Records from a collection:
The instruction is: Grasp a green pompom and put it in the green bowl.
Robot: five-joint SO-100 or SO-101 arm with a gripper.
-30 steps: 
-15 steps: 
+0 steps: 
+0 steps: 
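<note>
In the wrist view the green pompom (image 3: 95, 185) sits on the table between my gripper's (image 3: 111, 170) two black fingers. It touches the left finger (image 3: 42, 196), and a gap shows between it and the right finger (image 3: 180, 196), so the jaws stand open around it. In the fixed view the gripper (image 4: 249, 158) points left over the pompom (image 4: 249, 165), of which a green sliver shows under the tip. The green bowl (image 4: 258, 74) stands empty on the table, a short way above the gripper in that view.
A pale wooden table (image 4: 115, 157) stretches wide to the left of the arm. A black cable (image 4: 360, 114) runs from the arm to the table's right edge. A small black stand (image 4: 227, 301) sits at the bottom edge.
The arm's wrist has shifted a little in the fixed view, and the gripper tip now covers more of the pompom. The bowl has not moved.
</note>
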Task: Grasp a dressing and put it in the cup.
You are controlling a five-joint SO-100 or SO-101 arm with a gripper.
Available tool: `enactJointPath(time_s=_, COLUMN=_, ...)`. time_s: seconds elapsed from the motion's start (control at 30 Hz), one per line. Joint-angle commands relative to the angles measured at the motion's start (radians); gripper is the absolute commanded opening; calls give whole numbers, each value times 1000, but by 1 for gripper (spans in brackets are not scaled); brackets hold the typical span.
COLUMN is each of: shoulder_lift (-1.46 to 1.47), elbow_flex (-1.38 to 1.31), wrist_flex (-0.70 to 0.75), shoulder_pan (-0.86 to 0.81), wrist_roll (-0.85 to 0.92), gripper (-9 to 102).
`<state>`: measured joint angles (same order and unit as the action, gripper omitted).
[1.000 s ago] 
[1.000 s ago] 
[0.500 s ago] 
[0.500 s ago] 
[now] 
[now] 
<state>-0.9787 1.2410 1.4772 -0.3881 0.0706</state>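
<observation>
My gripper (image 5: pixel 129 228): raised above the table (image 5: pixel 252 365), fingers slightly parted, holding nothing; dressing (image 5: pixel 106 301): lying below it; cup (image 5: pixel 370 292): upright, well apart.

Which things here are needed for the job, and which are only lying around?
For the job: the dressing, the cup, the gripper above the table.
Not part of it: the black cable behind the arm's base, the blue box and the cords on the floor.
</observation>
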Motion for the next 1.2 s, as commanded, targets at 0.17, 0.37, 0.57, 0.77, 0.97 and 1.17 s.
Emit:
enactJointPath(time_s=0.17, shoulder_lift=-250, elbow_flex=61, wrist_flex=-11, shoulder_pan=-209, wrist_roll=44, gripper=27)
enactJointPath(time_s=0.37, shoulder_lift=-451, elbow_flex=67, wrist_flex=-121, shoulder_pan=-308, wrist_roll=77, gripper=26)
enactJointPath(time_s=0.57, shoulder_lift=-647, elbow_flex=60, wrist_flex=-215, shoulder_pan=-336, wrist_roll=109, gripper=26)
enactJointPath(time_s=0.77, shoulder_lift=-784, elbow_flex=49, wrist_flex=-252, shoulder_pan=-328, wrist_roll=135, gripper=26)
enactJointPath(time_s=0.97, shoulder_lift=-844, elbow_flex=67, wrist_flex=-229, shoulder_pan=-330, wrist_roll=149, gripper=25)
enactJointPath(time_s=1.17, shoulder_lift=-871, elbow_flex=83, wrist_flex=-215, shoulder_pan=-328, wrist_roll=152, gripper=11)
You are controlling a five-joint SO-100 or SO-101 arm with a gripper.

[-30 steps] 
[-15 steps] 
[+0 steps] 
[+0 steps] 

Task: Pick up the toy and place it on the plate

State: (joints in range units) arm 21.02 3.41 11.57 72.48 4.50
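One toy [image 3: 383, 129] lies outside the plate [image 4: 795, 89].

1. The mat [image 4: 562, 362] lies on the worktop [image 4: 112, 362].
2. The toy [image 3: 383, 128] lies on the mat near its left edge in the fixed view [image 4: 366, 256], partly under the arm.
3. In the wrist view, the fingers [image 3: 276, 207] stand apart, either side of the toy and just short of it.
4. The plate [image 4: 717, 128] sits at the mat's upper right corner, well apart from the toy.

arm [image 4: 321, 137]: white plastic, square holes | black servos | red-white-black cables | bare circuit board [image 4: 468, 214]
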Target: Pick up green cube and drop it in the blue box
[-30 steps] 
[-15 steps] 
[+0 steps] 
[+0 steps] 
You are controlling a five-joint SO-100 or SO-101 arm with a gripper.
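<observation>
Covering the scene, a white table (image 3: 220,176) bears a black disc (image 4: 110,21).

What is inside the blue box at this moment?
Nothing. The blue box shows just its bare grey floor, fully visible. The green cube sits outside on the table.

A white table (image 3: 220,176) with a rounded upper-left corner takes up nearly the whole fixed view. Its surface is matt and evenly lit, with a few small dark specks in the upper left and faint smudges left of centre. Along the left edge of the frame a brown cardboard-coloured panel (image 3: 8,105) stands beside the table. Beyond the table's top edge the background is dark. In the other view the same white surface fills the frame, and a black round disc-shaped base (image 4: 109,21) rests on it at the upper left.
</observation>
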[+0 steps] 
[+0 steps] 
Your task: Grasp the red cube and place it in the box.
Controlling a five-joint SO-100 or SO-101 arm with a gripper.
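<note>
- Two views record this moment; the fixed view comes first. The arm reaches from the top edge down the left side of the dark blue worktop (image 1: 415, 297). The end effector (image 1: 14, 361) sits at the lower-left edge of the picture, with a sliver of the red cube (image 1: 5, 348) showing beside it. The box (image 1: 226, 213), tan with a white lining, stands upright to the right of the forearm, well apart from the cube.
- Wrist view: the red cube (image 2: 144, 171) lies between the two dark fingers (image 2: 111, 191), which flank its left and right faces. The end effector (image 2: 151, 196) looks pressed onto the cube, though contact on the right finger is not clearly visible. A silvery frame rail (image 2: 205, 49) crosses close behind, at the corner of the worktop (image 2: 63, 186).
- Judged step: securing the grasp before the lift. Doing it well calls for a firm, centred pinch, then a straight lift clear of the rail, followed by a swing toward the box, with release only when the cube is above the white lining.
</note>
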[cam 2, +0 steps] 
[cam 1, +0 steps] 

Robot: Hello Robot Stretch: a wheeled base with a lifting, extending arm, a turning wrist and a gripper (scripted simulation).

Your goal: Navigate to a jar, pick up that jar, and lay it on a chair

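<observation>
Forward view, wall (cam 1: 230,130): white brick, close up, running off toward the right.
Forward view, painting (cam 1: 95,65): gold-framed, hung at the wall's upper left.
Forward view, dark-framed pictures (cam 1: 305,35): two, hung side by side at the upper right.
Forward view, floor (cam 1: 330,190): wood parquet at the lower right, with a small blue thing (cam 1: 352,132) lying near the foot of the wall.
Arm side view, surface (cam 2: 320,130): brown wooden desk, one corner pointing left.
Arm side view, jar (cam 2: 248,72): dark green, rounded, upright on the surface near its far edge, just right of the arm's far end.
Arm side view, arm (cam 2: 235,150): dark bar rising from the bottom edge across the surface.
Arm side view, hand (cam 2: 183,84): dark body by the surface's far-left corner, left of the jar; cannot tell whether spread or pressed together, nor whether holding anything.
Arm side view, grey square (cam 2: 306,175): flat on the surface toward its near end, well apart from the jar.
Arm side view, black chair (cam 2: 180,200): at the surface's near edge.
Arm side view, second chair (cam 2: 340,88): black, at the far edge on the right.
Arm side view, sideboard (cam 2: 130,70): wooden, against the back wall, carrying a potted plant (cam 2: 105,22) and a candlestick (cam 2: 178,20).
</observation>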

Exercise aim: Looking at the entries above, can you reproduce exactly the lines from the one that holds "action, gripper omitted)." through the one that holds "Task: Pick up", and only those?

Response area:
`<state>`: measured joint angles (same order and unit as the action, gripper omitted).
[1.000 s ago] 
[1.000 s ago] 
[0.500 s ago] 
[0.500 s ago] 
[now] 
[now] 
<state>-0.9787 1.2410 1.4772 -0.3881 0.0706</state>
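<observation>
My gripper (image 5: pixel 129 228): raised above the table (image 5: pixel 252 365), fingers slightly parted, holding nothing; dressing (image 5: pixel 106 301): lying below it; cup (image 5: pixel 370 292): upright, well apart.

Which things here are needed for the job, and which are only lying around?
For the job: the dressing, the cup, the gripper above the table.
Not part of it: the black cable behind the arm's base, the blue box and the cords on the floor.
</observation>
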Motion for the next 1.2 s, as commanded, targets at 0.17, 0.37, 0.57, 0.77, 0.97 and 1.17 s.
Emit:
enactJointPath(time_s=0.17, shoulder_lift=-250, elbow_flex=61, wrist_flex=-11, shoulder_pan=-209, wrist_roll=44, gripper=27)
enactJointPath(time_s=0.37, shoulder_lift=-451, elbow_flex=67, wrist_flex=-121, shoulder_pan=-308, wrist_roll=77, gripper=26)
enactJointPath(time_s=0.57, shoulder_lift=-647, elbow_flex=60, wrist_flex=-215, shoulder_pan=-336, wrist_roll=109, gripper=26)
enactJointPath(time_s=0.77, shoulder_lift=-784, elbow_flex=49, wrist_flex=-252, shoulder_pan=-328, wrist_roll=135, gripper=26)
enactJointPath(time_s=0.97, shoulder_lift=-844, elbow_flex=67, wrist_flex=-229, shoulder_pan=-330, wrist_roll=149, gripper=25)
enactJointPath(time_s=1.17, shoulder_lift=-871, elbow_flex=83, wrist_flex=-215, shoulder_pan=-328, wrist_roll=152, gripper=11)
You are controlling a five-joint SO-100 or SO-101 arm with a gripper.

[-30 steps] 
[-15 steps] 
[+0 steps] 
[+0 steps] 

Task: Pick up the toy and place it on the plate

The answer given here is complete.